But I can imagine a similar congregation, where the attendees learn under the guidance of a master, a heretic who knows a most sought-after trade. Each of them creates his own book to hide and preserve the knowledge, scribling the signs after the master’s copy. The serpent becomes a part of the power harnessed in the book, as a symbol of wisdom,  as  Christ said “be wise as serpents yet harmless as doves” (Mat. 10:16)  They might never read it again, because having it, showing it, touching it  will do the job. The act of making the book is magic, the book itself is magic, every sign is power and all that power comes from God JHWH by intercession of his son Jesus. The entire So what would be that trade, what would be that special power that our author wants to share with Jesus? As flamboyant as it is to walk on water or as crowd pleasing is to transform water into wine, the most coveted power of Jesus was the power to heal. And this, my friends, is what I believe our John, or Joseph, or Jeremiah, gave up to the hands of the Batthyány family and to our awe: the Heretic Healer’s Codex. 

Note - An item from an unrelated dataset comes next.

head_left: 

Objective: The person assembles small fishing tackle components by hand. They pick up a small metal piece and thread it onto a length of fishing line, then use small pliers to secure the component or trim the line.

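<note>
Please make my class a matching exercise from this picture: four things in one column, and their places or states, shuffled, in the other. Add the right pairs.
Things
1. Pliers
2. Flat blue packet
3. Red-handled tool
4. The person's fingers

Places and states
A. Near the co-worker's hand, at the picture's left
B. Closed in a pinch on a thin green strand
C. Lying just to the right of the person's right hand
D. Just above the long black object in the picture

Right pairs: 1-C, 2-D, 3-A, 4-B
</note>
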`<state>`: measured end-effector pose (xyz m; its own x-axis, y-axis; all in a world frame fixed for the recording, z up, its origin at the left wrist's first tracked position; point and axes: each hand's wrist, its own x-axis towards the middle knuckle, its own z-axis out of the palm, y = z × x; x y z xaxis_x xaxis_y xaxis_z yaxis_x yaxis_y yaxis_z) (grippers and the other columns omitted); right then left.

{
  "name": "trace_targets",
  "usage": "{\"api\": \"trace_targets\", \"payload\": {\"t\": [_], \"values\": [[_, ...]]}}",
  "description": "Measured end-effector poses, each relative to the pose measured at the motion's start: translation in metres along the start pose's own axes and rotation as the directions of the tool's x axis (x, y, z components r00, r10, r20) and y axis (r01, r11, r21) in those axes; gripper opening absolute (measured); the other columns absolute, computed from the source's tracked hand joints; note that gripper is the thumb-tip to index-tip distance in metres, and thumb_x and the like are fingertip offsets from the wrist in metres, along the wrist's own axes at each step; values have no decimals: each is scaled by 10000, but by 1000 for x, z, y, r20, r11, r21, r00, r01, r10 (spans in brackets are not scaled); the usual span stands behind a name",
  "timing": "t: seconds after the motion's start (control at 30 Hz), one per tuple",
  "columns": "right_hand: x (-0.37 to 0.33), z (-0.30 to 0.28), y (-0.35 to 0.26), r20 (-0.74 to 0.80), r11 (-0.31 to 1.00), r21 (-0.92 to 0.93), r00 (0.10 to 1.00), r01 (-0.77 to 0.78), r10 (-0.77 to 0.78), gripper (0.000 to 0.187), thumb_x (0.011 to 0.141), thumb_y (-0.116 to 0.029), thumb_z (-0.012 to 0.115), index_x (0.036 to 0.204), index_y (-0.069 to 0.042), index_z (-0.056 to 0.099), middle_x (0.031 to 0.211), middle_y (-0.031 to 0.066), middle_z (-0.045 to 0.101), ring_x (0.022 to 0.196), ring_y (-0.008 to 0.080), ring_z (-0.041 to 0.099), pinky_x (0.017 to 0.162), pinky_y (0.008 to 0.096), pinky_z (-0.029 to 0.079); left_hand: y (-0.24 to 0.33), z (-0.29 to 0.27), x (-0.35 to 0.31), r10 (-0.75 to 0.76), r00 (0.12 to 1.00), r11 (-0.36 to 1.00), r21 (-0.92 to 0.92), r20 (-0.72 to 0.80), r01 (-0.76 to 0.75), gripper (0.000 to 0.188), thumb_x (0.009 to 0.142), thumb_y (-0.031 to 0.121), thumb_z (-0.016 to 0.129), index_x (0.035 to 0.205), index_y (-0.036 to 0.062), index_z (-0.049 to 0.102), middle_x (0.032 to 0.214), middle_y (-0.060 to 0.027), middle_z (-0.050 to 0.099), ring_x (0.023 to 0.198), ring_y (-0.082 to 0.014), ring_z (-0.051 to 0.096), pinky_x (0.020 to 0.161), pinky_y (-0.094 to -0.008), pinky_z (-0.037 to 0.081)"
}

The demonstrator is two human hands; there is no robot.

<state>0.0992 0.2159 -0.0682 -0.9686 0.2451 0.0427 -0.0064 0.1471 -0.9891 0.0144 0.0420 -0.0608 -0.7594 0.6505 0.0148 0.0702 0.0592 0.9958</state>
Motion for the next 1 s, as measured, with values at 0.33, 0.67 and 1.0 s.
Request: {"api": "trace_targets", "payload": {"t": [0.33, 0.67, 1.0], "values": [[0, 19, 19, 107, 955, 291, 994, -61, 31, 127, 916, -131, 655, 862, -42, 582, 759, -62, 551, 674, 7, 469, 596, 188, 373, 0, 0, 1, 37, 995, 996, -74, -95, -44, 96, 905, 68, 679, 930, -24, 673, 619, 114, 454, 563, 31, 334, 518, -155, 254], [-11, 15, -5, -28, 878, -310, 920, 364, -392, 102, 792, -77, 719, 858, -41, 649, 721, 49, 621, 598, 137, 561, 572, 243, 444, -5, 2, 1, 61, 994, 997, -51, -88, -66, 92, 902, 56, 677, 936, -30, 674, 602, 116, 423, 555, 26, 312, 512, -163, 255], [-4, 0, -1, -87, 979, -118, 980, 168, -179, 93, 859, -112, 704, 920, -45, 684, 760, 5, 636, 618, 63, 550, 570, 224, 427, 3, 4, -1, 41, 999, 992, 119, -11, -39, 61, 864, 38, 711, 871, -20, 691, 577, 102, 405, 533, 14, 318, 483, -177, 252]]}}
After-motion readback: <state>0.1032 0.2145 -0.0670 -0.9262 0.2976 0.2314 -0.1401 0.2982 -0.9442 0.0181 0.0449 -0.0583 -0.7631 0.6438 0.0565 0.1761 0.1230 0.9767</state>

I tied together in this scenario the most striking elements of the Codex from Rohonc: the apparent secrecy due to the cipher, the snakes, the YHWH signs interspersed in the text, the fact that it was handled a lot.   But it is just one of many possible explanations. Most likely, it is  just another prayer book, written by its owner, as there are so many, even after the spreading of the printed copies. Of course, that does not explain the effort made to conceal the meaning of it in such an extravagant manner. But I don’t recall to have found any explanation for the efforts made by Gregory from Durres when writing the Elbasan Gospel manuscript. He translated the Gospel into Albanian in 1761 and wrote it down in an invented alphabet he made up for this task only. Why? He probably felt that the standard Greek or Cyrillic alphabet were not good enough. Similarly, our author might have been looking for a better way to convey his enthusiasm, maybe for the angelic alphabet, or even the angelic language. Others have done it, before him. Maybe his religious fervor crossed the line into madness and this is the work of a lunatic which only keeps up the appearence of consistency and structure.  But this would take away all the future fun, because there still is plenty to look for.

Regardless of his agenda, I learned to respect his effort.

Theriac jar, 1641, from Science Museum, Science and Society Picture Library (by permission)

Theriac jar, 1641, from Science Museum, Science and Society Picture Library (by permission)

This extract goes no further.